# iMac and Epson Projector



## chausman (Jan 20, 2011)

In my school, which was just built 3 years ago, we have some older iMacs and Epson projectors in each room. I think that the projectors are Epson PowerLite 83V+, but I can't tell for sure (being attached to the ceiling makes things difficult). In one of the rooms, when I changed the display settings form mirror to separate, so that I could get presenter notes on the screen, it worked fine. After I put the screen back, the iMacs screen would got pixilated and all of the icons on the desktop doubled in size and half completely went away. When I tried to change the resolution back to normal, but it would only work on one screen. If the iMac worked, the projector didn't. If the screen worked, the iMac didn't. It would only work if the projector was unplugged from the computer. The teacher uses the computer to project fairly often so just unplugging it isn't going to work. Does anyone have any ideals? (I'm just glad I wasn't in any kind of trouble)


----------



## ruinexplorer (Jan 21, 2011)

The iMac is looking at the output of the projector.

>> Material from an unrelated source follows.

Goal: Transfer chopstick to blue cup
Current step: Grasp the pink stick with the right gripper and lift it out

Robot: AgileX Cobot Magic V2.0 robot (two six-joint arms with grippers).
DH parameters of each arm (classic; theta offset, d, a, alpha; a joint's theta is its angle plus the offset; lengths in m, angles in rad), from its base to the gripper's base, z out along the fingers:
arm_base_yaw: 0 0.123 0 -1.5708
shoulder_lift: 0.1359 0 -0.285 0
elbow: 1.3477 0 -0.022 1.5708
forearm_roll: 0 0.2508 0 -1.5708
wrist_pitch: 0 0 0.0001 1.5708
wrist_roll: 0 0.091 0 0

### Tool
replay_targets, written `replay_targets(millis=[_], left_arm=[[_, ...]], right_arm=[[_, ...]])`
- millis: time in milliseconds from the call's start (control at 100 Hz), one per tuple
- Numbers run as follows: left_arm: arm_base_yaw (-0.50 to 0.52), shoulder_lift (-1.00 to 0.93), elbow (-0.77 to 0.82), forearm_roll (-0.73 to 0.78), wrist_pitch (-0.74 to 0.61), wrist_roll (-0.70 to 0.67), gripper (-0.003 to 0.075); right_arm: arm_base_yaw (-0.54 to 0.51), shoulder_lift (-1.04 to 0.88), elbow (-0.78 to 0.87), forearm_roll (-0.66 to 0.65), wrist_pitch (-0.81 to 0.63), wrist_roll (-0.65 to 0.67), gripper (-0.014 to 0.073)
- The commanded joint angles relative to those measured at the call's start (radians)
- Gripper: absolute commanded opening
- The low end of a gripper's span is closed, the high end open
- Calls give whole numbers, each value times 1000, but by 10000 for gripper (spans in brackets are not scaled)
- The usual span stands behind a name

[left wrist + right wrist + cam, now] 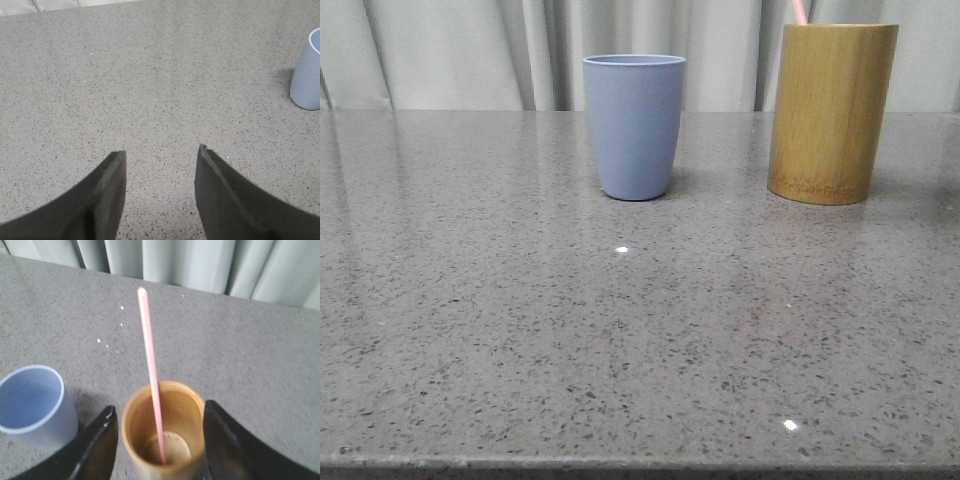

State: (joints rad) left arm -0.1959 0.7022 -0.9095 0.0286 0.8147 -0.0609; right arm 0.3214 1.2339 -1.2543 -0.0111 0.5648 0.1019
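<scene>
From the front, the blue cup (634, 125) stands left of the bamboo holder (831, 112), where only a pink chopstick (799, 11) tip shows; a careless pull could tip the holder. The left gripper (161, 152) hangs wide and empty over bare table (150, 75), with the cup off at one side. The right gripper (159, 412), spread wide, straddles the holder with the chopstick leaning between its fingers, so closing off-centre could miss it.

Only the gripper fingers show of the robot. The left gripper (161, 152) has two dark charcoal fingers (102, 200), broad at the base, tapering to narrow tips, matte, with a bevelled inner edge. The right gripper (159, 410) looks alike, with black tapered fingers (227, 445).
</scene>
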Motion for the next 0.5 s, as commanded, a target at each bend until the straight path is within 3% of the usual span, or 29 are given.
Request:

If the projector is only VGA (800x600) or XGA (1024x768), then the computer will match the highest output of the projector when mirrored. This will often change the way you can work on your computer if the resolutions do not match or just being a lower resolution than what you are used to. When the computer is set for dual display, it has the option of two different resolutions. If you are trying to force one display in mirrored output to a resolution that it cannot do, it will either pixelate or go blank as you described. In my opinion, I would keep the dual display as the default so that the teacher does not have to have the entire desktop showing while switching between presentations or anything else. The only caveat for that setup is to know that the presentations should be created in the native resolution of the projector so they don't look different than planned.


----------